Se vorrà tenersi attaccato lo scudetto alla tuta, Andrea Crugnola sa che dovrà essere più che perfetto nelle ultime manches dell'Italiano. Da Brescia alla Toscana, dal 1000 Miglia alla Liburna, passando per il Due Valli, si gioca gran parte - se non tutta - della campagna Tricolore di Hyundai Italia e del Campione Italiano in carica, che si è unito alla filiale italiana della squadra coreana proprio all'inizio della stagione.

Finora non è andata come sperato: migliori piazzamenti il secondo posto di Sanremo e delle polemiche infinite e l'ottimo argento conquistato a Roma alle spalle di Basso. Prima, però, le difficoltà del Ciocco, il motore saltato alla vigilia del Targa Florio, l'amortizzatore che lo ha messo ko al San Marino. Una lunga fila di guai che al momento impedisce al fortissimo Andrea di andare più in là del quarto posto in campionato, con 47.5 punti, con Basso in testa a quota 76 davanti ad Andolfi (64.5) e Breen 57.5).

Il pallottoliere afferma che il varesino può ancora farcela, a patto però - appunto - di essere più che perfetto nelle ultime tre gare in programma. Ecco spiegata dunque la volontà di Hyundai di anticipare i tempi e di affidare la nuova i20 Rally 2 a Crugnola già questo fine settimana al Rally del Friuli, per una gara test davvero utilissima per preparare il 1000 Miglia. La vettura rappresenta un grossissimo passo in avanti rispetto alla sua progenitrice, "deve" essere migliorata in tutto ed è l'arma in più per Crugnola per giocarsi tutte le sue carte nel finale del Cir.
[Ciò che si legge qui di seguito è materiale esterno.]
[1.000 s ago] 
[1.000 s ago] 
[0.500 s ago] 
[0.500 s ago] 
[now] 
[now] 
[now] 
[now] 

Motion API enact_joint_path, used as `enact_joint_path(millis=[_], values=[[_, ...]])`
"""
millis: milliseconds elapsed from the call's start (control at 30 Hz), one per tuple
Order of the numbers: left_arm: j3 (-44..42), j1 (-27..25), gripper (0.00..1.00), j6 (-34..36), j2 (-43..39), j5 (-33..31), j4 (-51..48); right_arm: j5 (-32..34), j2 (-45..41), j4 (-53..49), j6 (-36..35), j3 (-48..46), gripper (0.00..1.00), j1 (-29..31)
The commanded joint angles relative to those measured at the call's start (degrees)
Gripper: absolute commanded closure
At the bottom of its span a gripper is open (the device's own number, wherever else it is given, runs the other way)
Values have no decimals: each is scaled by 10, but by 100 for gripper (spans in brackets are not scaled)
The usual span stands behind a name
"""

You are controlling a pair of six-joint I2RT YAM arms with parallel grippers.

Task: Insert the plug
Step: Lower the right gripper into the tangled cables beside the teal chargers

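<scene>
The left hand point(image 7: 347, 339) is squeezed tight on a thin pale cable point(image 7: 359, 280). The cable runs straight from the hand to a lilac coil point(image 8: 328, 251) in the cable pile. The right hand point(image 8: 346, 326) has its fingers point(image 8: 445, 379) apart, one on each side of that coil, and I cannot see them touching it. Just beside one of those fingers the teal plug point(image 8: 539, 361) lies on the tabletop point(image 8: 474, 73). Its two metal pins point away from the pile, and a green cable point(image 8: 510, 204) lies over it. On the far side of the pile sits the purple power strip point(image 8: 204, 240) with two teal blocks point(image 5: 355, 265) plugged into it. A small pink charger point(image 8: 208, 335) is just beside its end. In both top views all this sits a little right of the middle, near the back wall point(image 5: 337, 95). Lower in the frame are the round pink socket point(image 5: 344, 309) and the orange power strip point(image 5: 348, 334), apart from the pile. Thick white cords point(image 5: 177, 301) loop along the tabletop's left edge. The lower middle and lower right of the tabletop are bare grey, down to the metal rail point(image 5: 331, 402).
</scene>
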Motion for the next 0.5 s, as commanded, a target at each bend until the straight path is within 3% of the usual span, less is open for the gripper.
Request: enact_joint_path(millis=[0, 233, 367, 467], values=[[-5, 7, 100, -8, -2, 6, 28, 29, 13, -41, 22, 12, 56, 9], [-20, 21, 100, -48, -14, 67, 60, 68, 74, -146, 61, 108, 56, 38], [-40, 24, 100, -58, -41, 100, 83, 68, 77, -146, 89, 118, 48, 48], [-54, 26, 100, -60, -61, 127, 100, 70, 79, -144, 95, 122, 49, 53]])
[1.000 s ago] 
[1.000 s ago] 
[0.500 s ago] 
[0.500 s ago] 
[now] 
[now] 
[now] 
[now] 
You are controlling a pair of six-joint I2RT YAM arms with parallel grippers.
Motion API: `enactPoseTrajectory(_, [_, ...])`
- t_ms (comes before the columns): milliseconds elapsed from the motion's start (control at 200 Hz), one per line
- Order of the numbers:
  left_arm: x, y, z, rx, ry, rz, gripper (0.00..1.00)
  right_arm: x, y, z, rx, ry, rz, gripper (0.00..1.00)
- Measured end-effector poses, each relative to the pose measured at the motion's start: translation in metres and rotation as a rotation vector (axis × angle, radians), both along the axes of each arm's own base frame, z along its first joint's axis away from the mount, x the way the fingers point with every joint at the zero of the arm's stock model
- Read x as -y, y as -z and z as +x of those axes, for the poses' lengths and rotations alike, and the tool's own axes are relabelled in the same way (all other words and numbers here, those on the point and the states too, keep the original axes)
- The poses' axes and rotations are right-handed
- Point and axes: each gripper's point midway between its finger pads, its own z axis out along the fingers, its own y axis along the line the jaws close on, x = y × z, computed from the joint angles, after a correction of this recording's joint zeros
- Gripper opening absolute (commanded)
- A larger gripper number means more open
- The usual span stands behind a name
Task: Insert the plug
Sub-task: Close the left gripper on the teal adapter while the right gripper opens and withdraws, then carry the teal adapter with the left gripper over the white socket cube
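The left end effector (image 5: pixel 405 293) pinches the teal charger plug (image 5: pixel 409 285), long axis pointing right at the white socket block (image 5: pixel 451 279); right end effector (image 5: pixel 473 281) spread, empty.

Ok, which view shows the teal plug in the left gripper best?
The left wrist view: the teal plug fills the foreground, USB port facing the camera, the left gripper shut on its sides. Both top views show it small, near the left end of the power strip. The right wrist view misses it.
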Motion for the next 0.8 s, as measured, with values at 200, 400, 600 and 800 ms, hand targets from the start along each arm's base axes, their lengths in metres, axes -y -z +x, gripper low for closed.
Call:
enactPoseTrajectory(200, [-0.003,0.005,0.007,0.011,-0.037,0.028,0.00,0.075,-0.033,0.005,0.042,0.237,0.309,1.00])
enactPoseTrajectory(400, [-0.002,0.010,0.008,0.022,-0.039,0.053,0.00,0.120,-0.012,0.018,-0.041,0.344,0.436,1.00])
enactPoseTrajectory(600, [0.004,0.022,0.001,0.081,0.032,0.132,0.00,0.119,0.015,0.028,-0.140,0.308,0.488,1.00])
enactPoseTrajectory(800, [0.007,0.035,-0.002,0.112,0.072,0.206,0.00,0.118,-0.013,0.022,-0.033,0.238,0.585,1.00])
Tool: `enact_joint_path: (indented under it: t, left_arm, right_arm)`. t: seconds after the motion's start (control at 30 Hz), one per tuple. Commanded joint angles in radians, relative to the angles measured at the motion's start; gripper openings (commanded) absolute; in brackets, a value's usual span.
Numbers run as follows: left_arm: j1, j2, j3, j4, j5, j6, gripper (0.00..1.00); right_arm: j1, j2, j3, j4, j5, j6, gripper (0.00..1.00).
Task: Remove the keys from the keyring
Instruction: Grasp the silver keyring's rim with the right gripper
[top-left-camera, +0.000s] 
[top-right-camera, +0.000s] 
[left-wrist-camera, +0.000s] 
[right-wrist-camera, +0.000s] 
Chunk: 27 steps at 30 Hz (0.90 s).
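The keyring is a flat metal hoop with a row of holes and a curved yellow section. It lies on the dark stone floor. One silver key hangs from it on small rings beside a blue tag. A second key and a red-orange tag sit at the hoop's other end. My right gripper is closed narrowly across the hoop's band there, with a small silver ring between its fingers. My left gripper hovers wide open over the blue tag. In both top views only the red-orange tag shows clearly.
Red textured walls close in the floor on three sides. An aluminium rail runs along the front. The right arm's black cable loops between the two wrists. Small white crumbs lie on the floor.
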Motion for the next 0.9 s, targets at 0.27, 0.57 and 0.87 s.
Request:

Un finale da preparare nel modo migliore, iniziando proprio dagli asfalti friuliani, sui quali nel 2019 (quando la gara era valida per il Tricolore) Crungola chiuse secondo alle spalle di Rossetti. L'edizione 2021, valida per il CiWrc, sarà comunque un gran bel banco di prova, visto che nella classe R5/Rally 2 si annuncia una gran battaglia, con lo stesso Rossetti (Hyundai R5 - BRC) e Carella, in testa al campionato con la sua Skoda Fabia.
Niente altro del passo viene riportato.